▶ **Stored data**
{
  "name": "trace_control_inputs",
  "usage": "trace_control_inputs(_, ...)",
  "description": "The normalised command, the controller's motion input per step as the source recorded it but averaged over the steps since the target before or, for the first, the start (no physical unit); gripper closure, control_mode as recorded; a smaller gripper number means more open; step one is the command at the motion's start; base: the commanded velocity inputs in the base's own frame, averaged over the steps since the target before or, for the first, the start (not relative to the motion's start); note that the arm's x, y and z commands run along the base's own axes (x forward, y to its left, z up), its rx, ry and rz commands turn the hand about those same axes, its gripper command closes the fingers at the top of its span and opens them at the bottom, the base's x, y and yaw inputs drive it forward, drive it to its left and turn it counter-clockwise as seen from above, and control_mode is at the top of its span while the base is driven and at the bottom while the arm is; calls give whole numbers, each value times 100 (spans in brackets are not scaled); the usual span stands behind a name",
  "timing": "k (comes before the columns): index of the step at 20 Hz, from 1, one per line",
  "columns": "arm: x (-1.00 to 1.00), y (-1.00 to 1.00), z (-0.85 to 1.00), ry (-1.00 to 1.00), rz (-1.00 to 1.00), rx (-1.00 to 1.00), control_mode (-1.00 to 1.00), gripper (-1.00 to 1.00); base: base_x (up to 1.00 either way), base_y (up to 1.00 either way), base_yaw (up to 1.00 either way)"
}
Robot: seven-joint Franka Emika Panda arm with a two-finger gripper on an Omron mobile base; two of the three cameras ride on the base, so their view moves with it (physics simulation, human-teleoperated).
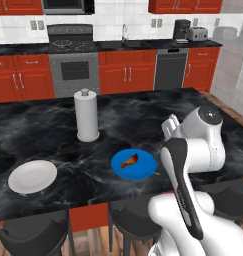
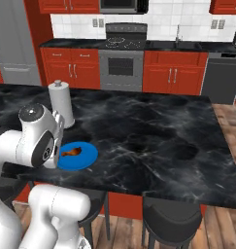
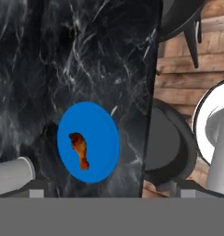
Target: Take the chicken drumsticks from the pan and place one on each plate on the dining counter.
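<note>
One chicken drumstick lies on the blue plate near the front edge of the tabletop. The white plate, well apart to the left, is bare — that half of the task appears outstanding. The jaws are released wide, holding nothing.

Risks, by judgement: the paper towel roll stands just behind both plates and could be clipped by a swinging arm — and a second drumstick dropped off-centre may slide off the white plate.
</note>
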Motion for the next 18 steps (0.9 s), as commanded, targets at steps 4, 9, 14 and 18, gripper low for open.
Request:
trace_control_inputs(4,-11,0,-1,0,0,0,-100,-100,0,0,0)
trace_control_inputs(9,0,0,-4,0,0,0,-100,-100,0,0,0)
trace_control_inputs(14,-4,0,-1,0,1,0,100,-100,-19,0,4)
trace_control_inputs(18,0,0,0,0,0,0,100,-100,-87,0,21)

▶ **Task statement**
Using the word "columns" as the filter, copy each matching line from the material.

▶ **Result below**
  "timing": "k (comes before the columns): index of the step at 20 Hz, from 1, one per line",
  "columns": "arm: x (-1.00 to 1.00), y (-1.00 to 1.00), z (-0.85 to 1.00), ry (-1.00 to 1.00), rz (-1.00 to 1.00), rx (-1.00 to 1.00), control_mode (-1.00 to 1.00), gripper (-1.00 to 1.00); base: base_x (up to 1.00 either way), base_y (up to 1.00 either way), base_yaw (up to 1.00 either way)"

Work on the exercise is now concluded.